Negative Say-On-Pay Votes
Signal ‘Blood in the Water’ for Activists
Large negative votes on executive pay
and incumbent directors in uncontested elections may attract insurgent
hedge funds hoping to find companies with large disgruntled
shareholder bases.
By Ronald
Orol
Updated on July 10, 2020,
03:53 PM ET
In 2018, Bed
Bath & Beyond Inc. (BBBY) received the support of only
21% of voting shares for its executive compensation, down from an
already troubling 44% of support in 2017.
By March 2019, a trio of activists — Legion
Partners Asset Management LLC, Ancora
Advisors LLC and Macellum
Advisors GP — emerged
on the scene with a campaign to replace the entire
12-person board of the embattled retailer.
The company had other characteristics of a business an activist could
focus its attention on. In particular, the company had lost about 20%
of its value in the year leading up to the effort and 77% over the
previous four years, while there remained potential value hidden
amongst a hodgepodge of smaller retail assets.
However, the big negative vote was
likely a big contributing factor to the activists’ campaign,
which ultimately led to the ouster the company's CEO and major changes
to the board’s makeup.
Bed Bath & Beyond isn't alone in being targeted by an activist after
receiving a big negative vote on pay.
And while votes on both executive pay and directors in uncontested
elections are generally nonbinding, the votes can be embarrassing —
especially as companies struggle to deal with the fallout from the
coronavirus pandemic. The votes can attract an activist hedge fund
hoping to find companies with a large disgruntled shareholder base.

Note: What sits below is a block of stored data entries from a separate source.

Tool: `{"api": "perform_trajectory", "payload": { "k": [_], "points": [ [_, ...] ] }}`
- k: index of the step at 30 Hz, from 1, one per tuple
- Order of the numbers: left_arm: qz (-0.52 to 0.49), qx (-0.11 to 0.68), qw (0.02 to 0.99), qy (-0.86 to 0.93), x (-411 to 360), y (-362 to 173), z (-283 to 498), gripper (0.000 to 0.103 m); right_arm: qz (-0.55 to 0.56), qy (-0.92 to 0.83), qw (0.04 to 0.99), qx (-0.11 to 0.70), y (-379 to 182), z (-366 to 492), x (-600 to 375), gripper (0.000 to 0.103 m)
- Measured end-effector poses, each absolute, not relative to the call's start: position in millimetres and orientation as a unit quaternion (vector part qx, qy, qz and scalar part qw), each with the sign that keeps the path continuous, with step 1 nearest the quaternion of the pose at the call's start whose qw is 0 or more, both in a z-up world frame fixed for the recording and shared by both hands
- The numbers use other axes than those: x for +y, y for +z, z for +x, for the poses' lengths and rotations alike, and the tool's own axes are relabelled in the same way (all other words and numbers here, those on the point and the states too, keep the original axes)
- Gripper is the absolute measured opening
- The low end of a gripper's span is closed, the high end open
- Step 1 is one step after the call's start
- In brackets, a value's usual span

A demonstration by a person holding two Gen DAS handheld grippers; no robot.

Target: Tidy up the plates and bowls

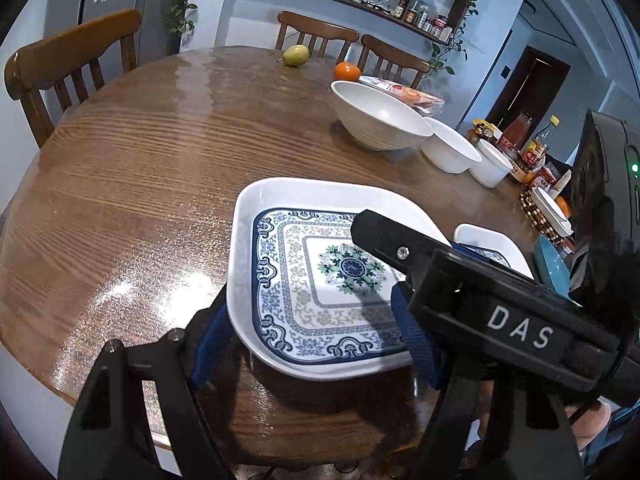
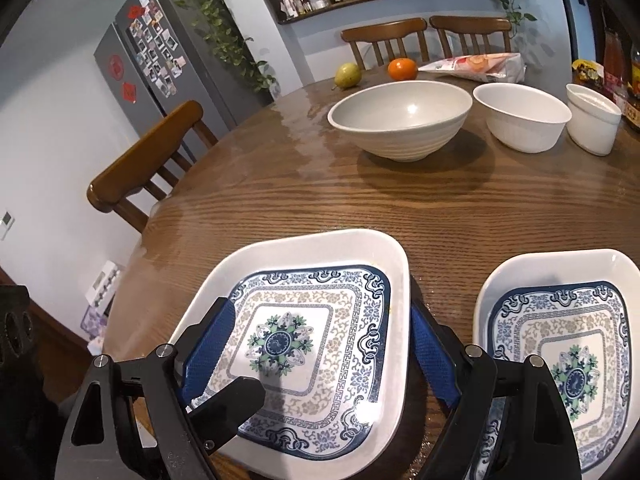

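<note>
A square white plate with a blue flower pattern [image 1: 320, 280] [image 2: 312, 320] lies near the table's front edge. My left gripper [image 1: 310, 292] straddles its near corner, one blue pad at each side edge, jaws wide apart. My right gripper [image 2: 320, 306] straddles the same plate, open; one of its fingers [image 1: 384, 240] reaches over the pattern. A left finger [image 2: 232, 404] crosses the plate's lower left rim. A second patterned plate [image 2: 552, 272] [image 1: 488, 240] lies to the right. Behind stand a large bowl [image 2: 400, 120] [image 1: 376, 120], a medium white bowl [image 2: 520, 120] and a small one [image 2: 592, 120].
A pear [image 2: 348, 76], an orange [image 2: 402, 69] and a snack bag [image 2: 476, 66] lie at the far side of the round wooden table [image 2: 480, 208]. Bottles and jars [image 1: 520, 140] crowd the right edge beside a blue dish [image 1: 554, 264]. Wooden chairs [image 2: 144, 172] ring the table.
</note>
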State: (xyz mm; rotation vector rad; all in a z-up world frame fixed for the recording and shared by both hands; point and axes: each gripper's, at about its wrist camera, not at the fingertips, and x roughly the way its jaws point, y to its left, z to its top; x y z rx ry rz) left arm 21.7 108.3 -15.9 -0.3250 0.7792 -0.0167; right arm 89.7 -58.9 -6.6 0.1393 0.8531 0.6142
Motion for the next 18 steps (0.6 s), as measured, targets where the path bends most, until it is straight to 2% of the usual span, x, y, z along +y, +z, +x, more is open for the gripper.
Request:
{"api": "perform_trajectory", "payload": {
  "k": [18],
  "points": [
    [-0.133, 0.366, 0.921, -0.025, 75, 2, 17, 0.075, 0.082, 0.285, 0.877, 0.377, 10, 77, -87, 0.087]
  ]
}}
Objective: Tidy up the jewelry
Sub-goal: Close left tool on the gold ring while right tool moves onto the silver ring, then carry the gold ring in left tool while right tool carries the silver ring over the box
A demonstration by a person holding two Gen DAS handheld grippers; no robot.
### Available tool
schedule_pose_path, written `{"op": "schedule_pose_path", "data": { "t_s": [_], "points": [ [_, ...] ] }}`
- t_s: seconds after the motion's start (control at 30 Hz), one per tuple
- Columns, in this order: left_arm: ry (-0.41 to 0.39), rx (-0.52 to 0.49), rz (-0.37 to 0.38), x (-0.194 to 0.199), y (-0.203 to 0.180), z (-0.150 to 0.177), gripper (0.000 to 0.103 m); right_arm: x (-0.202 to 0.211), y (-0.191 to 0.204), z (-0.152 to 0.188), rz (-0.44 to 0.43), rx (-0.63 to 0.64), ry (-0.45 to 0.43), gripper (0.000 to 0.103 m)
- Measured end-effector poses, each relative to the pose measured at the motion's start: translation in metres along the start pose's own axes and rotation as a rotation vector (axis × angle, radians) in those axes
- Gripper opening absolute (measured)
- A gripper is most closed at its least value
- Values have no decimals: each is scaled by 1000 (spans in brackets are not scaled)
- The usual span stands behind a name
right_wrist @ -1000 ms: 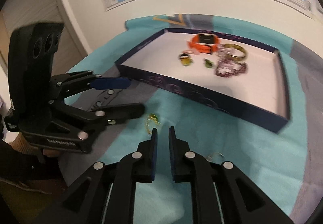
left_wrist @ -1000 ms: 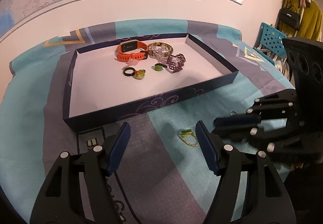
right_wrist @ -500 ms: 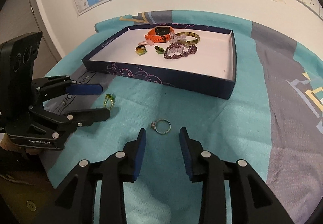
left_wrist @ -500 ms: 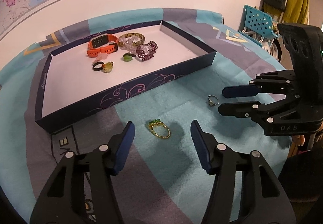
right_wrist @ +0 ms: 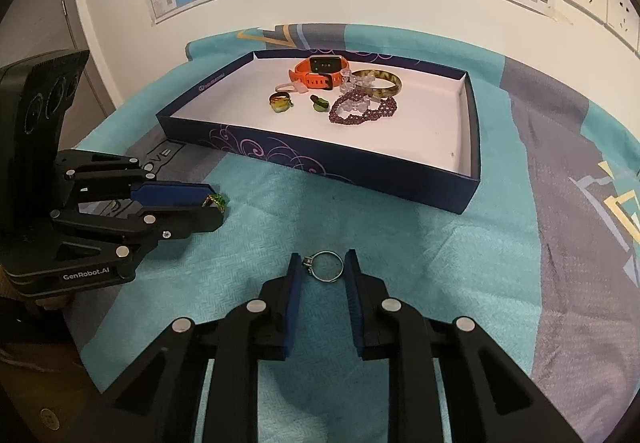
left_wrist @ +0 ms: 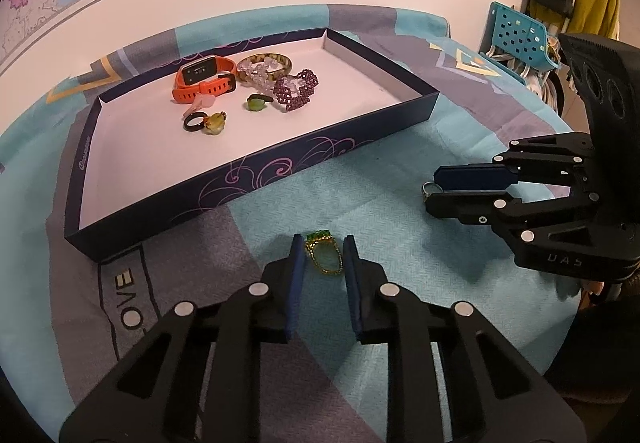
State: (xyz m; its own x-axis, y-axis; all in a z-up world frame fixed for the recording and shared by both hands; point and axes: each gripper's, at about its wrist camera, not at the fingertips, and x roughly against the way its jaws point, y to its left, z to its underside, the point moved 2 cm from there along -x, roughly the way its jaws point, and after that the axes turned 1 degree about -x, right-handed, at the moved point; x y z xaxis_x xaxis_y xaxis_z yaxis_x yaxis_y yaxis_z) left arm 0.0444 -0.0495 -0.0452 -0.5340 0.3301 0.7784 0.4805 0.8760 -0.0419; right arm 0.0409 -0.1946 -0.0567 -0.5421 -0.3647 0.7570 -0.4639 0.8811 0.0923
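Black linkage grippers, silver screws, blue-padded fingers (left_wrist: 295,275), "GenRobot.AI" lettering.

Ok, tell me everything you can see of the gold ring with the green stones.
The gold ring is a thin, chain-textured band with a cluster of green stones at its far end. It lies on the teal cloth, outside and in front of the tray. It sits between the blue pads of the left tool, whose jaws have just been closing; the pads flank it closely, but a firm pinch can't be confirmed. The right wrist view shows only its green end.
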Motion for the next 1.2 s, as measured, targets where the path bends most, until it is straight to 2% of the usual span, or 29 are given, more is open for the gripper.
{"op": "schedule_pose_path", "data": {
  "t_s": [0.27, 1.2],
  "points": [
    [-11, 16, -16, 3, 3, 0, 11, 2, -4, 0, -23, -35, -10, 19],
    [-90, 63, -23, 31, 15, -5, 11, 18, -2, -19, -74, -60, -84, 19]
  ]
}}
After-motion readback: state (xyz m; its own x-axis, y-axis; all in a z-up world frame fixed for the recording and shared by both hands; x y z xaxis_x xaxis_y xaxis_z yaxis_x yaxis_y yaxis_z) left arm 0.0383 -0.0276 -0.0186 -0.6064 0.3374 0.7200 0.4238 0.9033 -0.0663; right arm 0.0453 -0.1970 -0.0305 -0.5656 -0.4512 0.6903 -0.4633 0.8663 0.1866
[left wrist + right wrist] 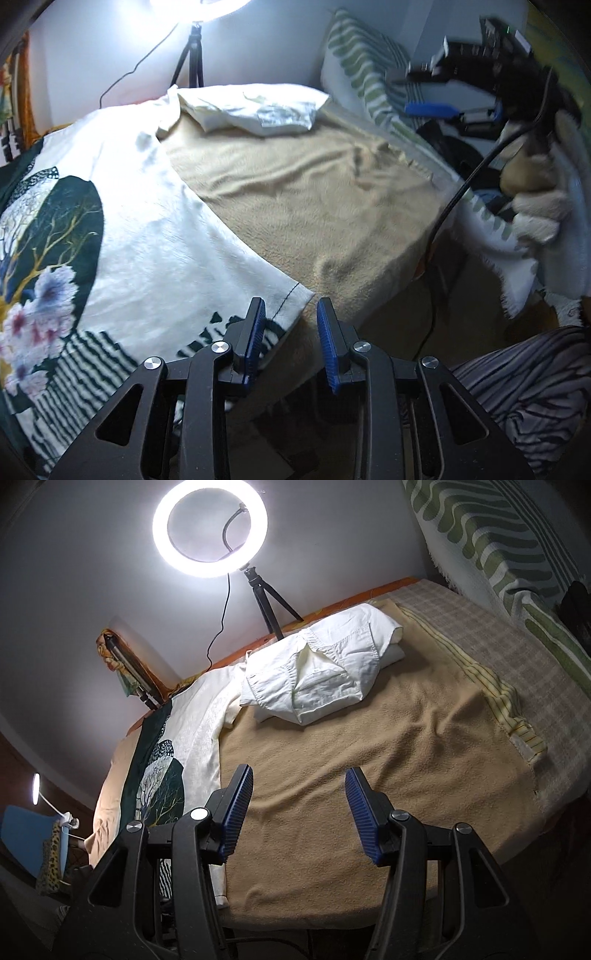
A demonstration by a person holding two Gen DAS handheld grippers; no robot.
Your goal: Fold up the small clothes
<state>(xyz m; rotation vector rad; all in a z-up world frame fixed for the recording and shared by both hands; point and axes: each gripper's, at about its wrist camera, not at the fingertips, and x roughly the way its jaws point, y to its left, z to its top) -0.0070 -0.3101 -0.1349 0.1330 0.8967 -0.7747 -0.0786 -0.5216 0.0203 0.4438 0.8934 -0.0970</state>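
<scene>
The printed T-shirt point(155, 229) lies spread flat on the bed point(314, 192), filling the left half of the left wrist view. Its hemmed corner reaches toward the lower centre of the frame, right at the left gripper point(291, 314). The jaws of this gripper stand open with nothing between them; the left finger point(255, 325) sits over the shirt's edge, the right one over the tan blanket.

In the right wrist view the same shirt runs along the left of the frame, and a white collared shirt point(317, 672), apparently already folded, rests in the upper centre near the ring light point(210, 528). The right gripper point(299, 794) hovers over bare blanket in the lower centre, its jaws wide open and empty, near but apart from the printed shirt's edge.

The step in hand looks like taking hold of the shirt's near corner to begin a fold. To do it well, the left jaws should probably straddle the hem so both layers are pinched, not just the top one. The right gripper would need to come across to a matching point on the same edge, so the cloth lifts evenly. A lopsided grip is the likely risk: the fabric looks soft and would sag or twist. The fold should stay clear of the white shirt.
</scene>
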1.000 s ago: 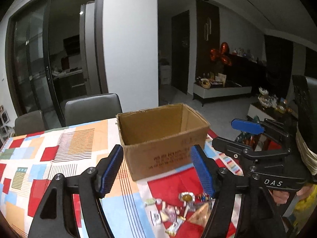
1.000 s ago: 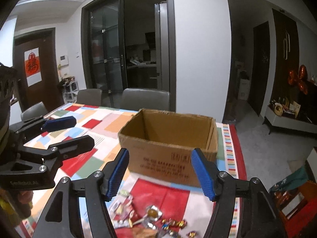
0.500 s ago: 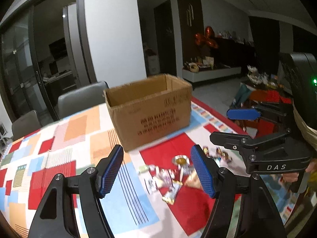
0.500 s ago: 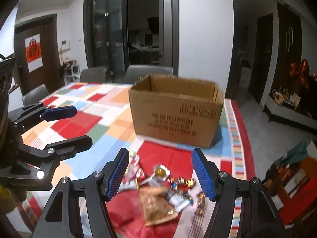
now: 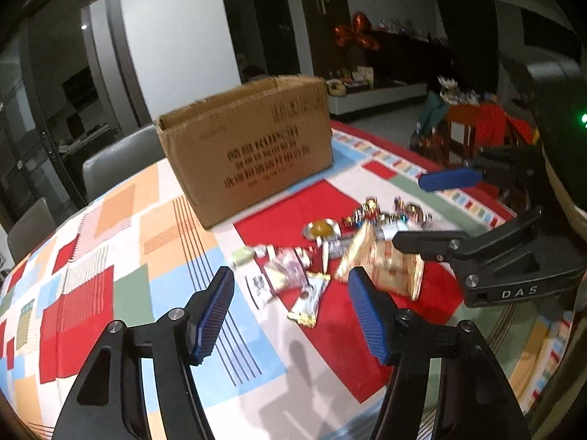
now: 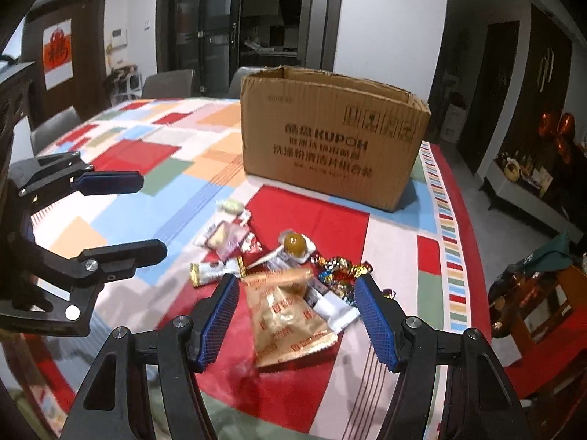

"When shareholders have shown they are willing to vote against
management or directors, that may lead activists to believe
shareholders will be receptive to their message," said James
Langston, partner at Cleary
Gottlieb Steen & Hamilton LLP. "One of the levers
activists have is the proxy contest and trying to convince
shareholders to vote out the board."
Langston noted that discontent among shareholders could encourage an
activist investor who might be looking at it and some other target
candidates.
Lawrence Elbaum,
partner and co-head of shareholder activism at Vinson
& Elkins LLP, added that activists who already have
companies on their radar as possible campaign targets always look for
additional signs of shareholder discontent.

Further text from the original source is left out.